Q: What is the most important thing you learned from your time at Townsend Harris?

Hope: And whatever you do, do it heartily, as to the Lord and not to men. – Colossians 3:23 NKJV

Kelvin: Honestly, my time at Townsend Harris has been an endless cycle of valuable lessons. I’d say the most important thing I’ve learned is not being afraid of stepping outside your comfort zone. It’s a cliche lesson, but it has to be the most valuable one. Coming in as a freshman, I had no idea what I wanted to do with my life. Taking that step out to do things such as joining Robotics, playing soccer, and meeting new people have changed my view of the world and given me new goals to take on.

 

Q: What is your favorite memory from high school?

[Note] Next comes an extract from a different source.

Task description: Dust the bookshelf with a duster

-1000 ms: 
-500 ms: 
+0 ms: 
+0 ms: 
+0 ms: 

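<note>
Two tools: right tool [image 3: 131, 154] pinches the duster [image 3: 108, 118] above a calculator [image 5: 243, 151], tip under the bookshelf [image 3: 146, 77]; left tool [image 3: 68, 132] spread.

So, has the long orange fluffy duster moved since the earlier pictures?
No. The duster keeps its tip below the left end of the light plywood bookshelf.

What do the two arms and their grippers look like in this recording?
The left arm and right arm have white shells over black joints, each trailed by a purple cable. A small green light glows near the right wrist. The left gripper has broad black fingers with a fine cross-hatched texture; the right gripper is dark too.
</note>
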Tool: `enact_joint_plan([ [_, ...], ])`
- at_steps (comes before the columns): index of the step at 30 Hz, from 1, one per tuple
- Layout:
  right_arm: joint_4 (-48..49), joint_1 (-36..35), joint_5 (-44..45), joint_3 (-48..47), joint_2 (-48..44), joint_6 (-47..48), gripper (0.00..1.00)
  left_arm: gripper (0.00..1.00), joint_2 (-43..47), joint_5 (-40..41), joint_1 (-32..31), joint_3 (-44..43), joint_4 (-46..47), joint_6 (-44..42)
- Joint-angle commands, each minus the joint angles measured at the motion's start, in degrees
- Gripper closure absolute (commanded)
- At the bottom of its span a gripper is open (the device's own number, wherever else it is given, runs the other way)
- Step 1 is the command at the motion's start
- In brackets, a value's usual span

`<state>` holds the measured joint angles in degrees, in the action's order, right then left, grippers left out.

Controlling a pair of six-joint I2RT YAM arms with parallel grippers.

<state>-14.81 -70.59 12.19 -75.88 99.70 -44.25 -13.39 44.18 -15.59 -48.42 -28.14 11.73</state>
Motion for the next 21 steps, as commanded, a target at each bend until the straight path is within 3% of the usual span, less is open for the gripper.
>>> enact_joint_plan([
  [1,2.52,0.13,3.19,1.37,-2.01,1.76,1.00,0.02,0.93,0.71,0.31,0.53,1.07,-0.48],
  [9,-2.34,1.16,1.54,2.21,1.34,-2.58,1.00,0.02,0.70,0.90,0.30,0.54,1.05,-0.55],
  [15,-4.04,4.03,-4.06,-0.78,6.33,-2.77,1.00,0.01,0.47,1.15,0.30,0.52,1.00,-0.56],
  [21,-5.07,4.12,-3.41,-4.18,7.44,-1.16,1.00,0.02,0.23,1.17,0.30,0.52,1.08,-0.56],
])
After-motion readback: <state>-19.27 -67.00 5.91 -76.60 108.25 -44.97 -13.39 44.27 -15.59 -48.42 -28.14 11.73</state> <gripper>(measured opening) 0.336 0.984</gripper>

Hope: There are so many to choose from, but I think I’ll always remember one of the last times my friends and I were in the Queens College library during our free bands. We booked a study room and brought dry-erase markers. We spent our time laughing, talking, and drawing silly things on the whiteboard.

Kelvin: There are too many to count, but I’d say a favorite of mine is probably the Senior Trip. I remembered that I was going through some of the roughest times, and to be able to let it go by spending three days with some of my closest friends and having so much fun throughout is just an amazing experience. However, I do need to say that I’m a little surprised that hiking can be such a near-death experience.

 

Q: What extracurricular activities did you participate in at THHS? Which was most meaningful to you?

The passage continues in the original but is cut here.